Lungo questa catena di morte e distruzione, i fatti di Tunisi trovano un rilievo simbolico. Il teatro della strage – benché fortuito: pare infatti che gli attentatori avessero al principio individuato il bersaglio del Parlamento, dove quello stesso giorno di votava una legge sul terrorismo – è uno dei luoghi più significativi per la storia culturale del Mediterraneo: esso raccoglie opere straordinarie dell’arte cartaginese, greca e romana. Ebbene, proprio in quel luogo ventun persone di origine e religione diversa, sia cristiani che musulmani, sono cadute insieme sotto i colpi di un odio insensato. Come il Museo del Bardo segna l’incrocio di itinerari, in cui testimonianze di popoli lontani creano un incontro e si legano fra loro, così queste vittime innocenti con il loro ultimo gesto affermano una volontà di condivisione. Erano giunte in quel luogo per contemplare la bellezza di un’eredità comune, al cui cospetto si attenuano le differenze e risaltano le affinità.
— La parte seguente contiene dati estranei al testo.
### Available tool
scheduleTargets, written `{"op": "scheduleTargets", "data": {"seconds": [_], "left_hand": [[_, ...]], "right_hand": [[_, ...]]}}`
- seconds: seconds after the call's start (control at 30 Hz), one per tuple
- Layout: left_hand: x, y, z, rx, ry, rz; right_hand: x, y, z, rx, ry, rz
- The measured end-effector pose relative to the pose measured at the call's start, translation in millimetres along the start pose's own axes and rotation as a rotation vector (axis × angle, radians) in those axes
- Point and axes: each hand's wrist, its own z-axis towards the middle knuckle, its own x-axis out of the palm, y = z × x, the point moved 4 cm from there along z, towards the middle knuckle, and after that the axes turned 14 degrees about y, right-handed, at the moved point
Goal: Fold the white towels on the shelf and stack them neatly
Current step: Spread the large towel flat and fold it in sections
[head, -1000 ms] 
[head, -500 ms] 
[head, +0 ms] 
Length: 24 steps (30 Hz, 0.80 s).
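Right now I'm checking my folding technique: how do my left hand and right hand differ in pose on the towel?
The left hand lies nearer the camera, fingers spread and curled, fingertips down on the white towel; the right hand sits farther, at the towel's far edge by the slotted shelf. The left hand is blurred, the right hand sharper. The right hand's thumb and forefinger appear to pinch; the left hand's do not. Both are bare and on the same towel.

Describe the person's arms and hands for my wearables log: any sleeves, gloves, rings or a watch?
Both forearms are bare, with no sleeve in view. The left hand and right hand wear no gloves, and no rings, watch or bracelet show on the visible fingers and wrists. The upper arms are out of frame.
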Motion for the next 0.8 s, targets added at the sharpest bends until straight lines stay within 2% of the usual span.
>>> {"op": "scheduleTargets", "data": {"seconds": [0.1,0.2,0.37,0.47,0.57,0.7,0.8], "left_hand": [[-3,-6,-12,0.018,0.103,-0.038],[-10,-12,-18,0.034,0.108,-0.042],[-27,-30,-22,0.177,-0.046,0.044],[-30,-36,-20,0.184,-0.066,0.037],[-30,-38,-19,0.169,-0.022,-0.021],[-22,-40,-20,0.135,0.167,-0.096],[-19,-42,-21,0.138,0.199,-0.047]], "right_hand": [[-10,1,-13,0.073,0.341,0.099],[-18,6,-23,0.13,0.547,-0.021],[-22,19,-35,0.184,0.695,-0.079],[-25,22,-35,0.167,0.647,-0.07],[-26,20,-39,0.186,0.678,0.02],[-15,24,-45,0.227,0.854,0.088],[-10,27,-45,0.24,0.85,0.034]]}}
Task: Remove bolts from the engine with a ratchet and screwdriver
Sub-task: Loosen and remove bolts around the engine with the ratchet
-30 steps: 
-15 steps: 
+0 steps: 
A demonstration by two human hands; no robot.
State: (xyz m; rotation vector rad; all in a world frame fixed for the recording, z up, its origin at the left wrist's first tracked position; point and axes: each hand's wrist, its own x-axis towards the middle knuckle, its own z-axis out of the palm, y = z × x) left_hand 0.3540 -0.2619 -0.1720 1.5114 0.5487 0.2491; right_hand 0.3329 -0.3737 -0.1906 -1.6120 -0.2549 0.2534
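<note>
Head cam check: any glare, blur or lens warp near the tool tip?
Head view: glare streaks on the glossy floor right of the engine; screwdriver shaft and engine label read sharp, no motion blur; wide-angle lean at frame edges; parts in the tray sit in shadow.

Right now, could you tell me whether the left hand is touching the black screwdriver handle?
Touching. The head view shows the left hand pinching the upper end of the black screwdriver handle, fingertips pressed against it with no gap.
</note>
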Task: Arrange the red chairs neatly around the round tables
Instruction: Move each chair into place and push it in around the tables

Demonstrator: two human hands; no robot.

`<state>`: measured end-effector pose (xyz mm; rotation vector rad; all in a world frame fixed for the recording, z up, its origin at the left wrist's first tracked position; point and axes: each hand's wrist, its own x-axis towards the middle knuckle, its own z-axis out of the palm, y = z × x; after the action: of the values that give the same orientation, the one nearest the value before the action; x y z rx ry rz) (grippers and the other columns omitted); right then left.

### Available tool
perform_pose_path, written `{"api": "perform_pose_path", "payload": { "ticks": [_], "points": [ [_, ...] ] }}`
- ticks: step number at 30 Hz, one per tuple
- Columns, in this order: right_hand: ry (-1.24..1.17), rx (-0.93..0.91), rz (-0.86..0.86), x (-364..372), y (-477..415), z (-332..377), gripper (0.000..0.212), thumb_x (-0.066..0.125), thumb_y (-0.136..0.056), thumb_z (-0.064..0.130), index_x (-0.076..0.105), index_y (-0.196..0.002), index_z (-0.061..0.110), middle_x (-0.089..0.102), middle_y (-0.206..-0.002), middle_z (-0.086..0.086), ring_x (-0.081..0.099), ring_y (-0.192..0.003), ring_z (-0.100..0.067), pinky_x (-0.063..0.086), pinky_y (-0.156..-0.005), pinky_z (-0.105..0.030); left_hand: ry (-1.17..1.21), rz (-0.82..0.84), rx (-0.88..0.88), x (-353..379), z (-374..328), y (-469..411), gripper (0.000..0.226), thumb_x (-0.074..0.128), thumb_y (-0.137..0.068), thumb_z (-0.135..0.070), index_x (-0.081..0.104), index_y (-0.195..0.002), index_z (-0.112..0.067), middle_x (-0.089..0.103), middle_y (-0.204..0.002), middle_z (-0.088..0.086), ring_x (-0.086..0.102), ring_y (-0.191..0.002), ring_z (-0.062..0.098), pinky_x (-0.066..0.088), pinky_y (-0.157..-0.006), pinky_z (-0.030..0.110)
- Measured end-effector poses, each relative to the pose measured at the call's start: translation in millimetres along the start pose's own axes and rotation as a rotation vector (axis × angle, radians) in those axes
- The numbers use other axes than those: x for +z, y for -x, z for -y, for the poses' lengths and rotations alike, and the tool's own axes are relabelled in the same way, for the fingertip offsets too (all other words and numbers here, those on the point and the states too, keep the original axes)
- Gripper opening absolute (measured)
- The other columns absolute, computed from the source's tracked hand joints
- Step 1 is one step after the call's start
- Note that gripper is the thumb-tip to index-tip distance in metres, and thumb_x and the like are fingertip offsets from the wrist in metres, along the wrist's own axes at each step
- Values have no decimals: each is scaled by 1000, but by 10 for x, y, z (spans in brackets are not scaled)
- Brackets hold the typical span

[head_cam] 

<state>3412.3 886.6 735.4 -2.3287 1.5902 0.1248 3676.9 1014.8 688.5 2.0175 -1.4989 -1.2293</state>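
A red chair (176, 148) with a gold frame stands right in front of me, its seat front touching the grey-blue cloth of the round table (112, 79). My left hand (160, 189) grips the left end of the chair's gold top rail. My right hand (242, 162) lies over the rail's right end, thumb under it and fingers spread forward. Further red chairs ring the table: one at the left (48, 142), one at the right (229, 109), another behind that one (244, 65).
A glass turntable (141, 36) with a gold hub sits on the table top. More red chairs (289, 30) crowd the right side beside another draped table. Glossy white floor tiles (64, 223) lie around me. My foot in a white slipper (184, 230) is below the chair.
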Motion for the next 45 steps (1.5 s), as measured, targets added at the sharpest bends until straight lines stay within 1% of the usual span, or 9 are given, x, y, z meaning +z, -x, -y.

Desideriamo interpretare quanto è accaduto a Tunisi proprio in questo senso, per cercare di volgere uno sguardo nuovo alla nostra stessa situazione. Talvolta infatti, in risposta alle azioni scellerate dei gruppi terroristici, assistiamo a condanne indiscriminate, che investono senza appello e senza distinzione tutta la cultura islamica. In tal modo però, ci pare si abbandoni l’obiettivo di convivere pacificamente: laddove, soprattutto nelle scuole del nostro territorio, la compresenza di bambini e ragazzi di origine origine diversa afferma ogni giorno – come le vittime al Museo del Bardo – la necessità di un incontro.
Tanto più forte allora, in questo delicato momento e nei nostri paesi, risuona l’appello del Presidente Mattarella a una risposta dignitosa. A un quotidiano francese egli ha infatti consegnato l’esortazione a «lanciare un Patto di civiltà per contrastare le campagne d’odio e di indottrinamento». L’auspicio è che anche noi sappiamo, con semplicità e coerenza, accogliere questo appello e non dimenticare.